WHAT TO WORK ON
Exactly the lines below from the one with "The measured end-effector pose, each" up to and including the one with "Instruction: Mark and" make up the answer, with nothing else added.

Stored data
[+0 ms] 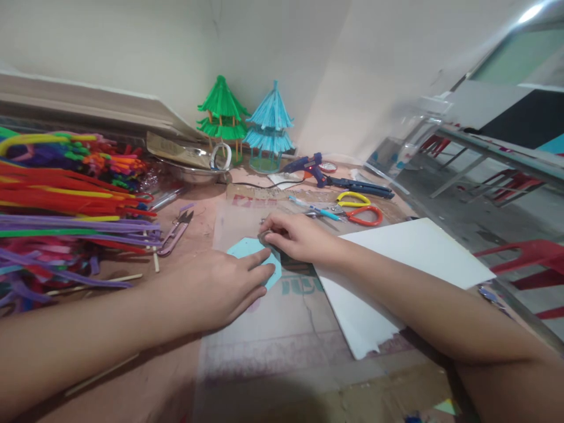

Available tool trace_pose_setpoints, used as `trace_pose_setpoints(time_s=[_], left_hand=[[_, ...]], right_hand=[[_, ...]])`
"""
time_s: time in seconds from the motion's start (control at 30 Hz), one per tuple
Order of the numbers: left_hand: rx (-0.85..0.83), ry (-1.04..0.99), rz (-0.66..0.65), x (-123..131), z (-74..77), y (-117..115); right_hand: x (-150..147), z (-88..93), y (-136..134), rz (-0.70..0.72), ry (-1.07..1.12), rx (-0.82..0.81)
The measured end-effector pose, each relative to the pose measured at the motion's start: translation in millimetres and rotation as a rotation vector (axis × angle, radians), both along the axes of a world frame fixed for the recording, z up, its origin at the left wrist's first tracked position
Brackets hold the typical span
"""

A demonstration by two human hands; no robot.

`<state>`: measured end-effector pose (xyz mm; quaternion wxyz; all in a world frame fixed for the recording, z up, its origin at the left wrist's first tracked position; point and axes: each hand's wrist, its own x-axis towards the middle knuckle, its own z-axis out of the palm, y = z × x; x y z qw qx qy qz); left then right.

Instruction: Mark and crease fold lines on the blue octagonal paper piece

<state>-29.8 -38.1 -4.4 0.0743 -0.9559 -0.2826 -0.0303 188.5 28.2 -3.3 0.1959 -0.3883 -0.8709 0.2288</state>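
A light blue many-sided piece (pixel 242 248) lies flat on the plastic-covered board (pixel 264 346). My left hand (pixel 220 285) rests on it with fingers stretched out and slightly apart, covering its lower left part. At the piece's upper right edge, my right hand (pixel 295 235) is closed in a pinch around a small dark object (pixel 264 234), too small to identify. Beneath my right forearm lies a white sheet (pixel 409 247) with a torn lower edge.
Colourful pipe cleaners (pixel 66 194) are piled at the left beside small snips (pixel 177 231). Behind my hands are orange-handled scissors (pixel 365 216), a glue gun (pixel 311 169), a metal bowl (pixel 194 174), and green (pixel 222 103) and blue (pixel 271 114) tiered models. Red chairs (pixel 529 261) stand at right.
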Motion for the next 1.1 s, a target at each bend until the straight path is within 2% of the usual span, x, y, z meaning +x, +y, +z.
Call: trace_pose_setpoints(time_s=[0.1, 0.27, 0.43, 0.63, 0.83, 0.97, 1.1], left_hand=[[0.012, 0.003, -0.012, 0.3, -0.1, -0.2], [0.010, 0.024, 0.007, 1.6, 1.6, -0.3], [0.001, 0.045, 0.004, 2.4, 4.0, -0.9], [0.020, 0.019, -0.011, 1.0, 1.0, -0.3], [0.021, 0.028, -0.010, 0.7, 1.7, -1.1], [0.026, 0.047, -0.003, 2.0, 2.1, -1.1], [0.014, 0.038, 0.001, 1.9, 2.5, -0.6]], right_hand=[[0.8, 0.6, -0.3, 0.002, -0.004, -0.035], [-2.1, -0.5, -1.7, -0.030, -0.013, 0.043], [1.4, 2.6, -1.9, 0.014, -0.001, -0.076], [0.1, -1.9, -1.2, -0.013, -0.026, 0.072], [3.9, 2.9, -1.6, 0.011, -0.052, 0.005], [2.0, 0.2, -2.2, -0.007, -0.071, 0.106], [1.3, -4.0, -0.9, -0.039, 0.059, 0.070]])
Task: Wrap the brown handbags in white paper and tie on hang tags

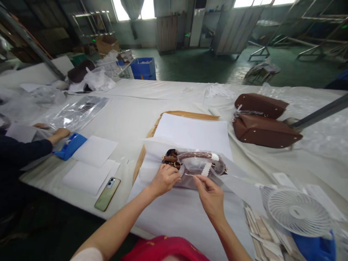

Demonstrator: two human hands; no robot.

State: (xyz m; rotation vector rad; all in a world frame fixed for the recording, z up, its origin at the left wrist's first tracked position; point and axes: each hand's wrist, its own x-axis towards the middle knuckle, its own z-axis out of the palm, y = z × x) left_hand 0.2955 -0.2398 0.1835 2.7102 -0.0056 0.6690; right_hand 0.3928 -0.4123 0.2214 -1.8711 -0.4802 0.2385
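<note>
A brown handbag (171,158) lies in front of me on white paper, partly covered by thin translucent wrapping. Clear plastic and a white piece cover its curved handle (195,156), and a zigzag-edged white tag (206,169) hangs below. My left hand (166,179) is at the bag's near left side, fingers curled and pressed together; what they hold, if anything, is hidden. Between thumb and forefinger of my right hand (210,192) is a thin white string (189,175), pointing left toward the other hand.
Two brown handbags (268,130) lie at the right beside a metal post (323,110). A white fan (297,212) stands near right by cardboard strips. A phone (107,194) and white sheets (94,150) lie left, near a co-worker's hand (62,132) and a blue holder (71,145).
</note>
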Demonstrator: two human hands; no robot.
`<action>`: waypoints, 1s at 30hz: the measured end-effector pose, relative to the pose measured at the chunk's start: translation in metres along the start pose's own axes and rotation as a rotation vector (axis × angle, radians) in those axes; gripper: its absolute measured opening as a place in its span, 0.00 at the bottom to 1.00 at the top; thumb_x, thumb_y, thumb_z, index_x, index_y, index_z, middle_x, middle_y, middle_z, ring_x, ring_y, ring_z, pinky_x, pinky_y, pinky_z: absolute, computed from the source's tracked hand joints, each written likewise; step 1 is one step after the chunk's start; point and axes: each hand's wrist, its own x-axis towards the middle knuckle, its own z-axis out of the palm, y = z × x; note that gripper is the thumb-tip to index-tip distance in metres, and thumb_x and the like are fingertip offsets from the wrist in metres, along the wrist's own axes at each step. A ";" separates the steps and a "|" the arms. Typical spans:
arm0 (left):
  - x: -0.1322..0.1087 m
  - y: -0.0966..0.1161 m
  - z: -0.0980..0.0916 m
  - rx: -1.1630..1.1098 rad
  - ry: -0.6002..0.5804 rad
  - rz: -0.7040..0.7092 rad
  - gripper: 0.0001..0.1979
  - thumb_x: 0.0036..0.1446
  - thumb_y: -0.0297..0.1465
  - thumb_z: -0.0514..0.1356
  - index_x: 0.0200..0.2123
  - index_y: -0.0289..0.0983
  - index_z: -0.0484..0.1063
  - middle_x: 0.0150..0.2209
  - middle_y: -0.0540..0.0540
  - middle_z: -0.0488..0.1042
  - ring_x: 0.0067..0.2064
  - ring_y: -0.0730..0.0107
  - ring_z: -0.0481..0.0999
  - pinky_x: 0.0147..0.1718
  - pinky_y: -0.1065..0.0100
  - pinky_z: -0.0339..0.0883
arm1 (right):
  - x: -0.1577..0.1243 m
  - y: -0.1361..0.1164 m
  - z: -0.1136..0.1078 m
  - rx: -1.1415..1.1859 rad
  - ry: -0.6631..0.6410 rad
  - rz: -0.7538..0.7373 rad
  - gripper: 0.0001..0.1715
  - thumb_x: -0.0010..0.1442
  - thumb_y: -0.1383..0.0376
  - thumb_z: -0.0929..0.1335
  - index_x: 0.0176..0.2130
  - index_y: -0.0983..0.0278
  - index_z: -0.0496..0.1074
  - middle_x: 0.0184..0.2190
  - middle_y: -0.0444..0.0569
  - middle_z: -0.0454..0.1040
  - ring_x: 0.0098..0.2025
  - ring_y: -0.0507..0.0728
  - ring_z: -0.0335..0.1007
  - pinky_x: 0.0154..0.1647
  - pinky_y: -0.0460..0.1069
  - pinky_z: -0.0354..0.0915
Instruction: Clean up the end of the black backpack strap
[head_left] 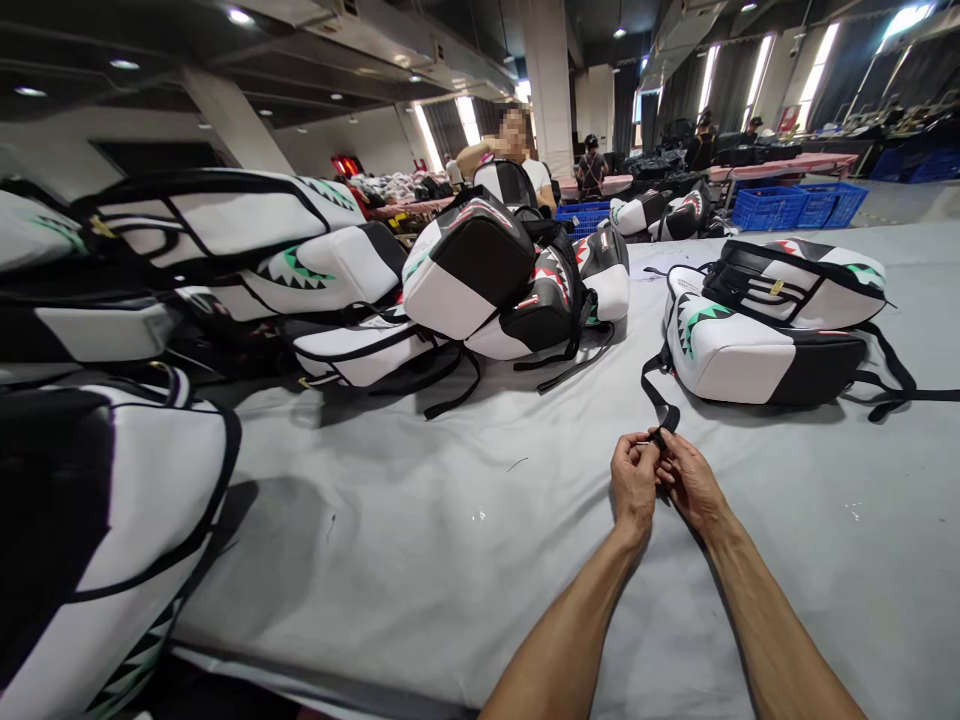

RESULT OF THE EXERCISE
The measured end-effector pose, each relative to the pose measured at the motion's start: translation in millimetres and rotation as a rotation vector (axis × angle, radians), both along the axes of a world frame fixed for the recording, z up, its origin at the left wrist's first tracked position
Brackets hold the typical span
"""

A demonstration by two human hands; no robot.

`<state>`: measured end-effector pose (xyz mm; quaternion wxyz; all in a world frame fixed for the recording, z up, its origin at the left wrist's first tracked position; point and axes: each hand's wrist, its own x-axis towards the middle knuckle, its own z-axis out of the palm, y = z × x; x y z qw qx qy qz); left then right.

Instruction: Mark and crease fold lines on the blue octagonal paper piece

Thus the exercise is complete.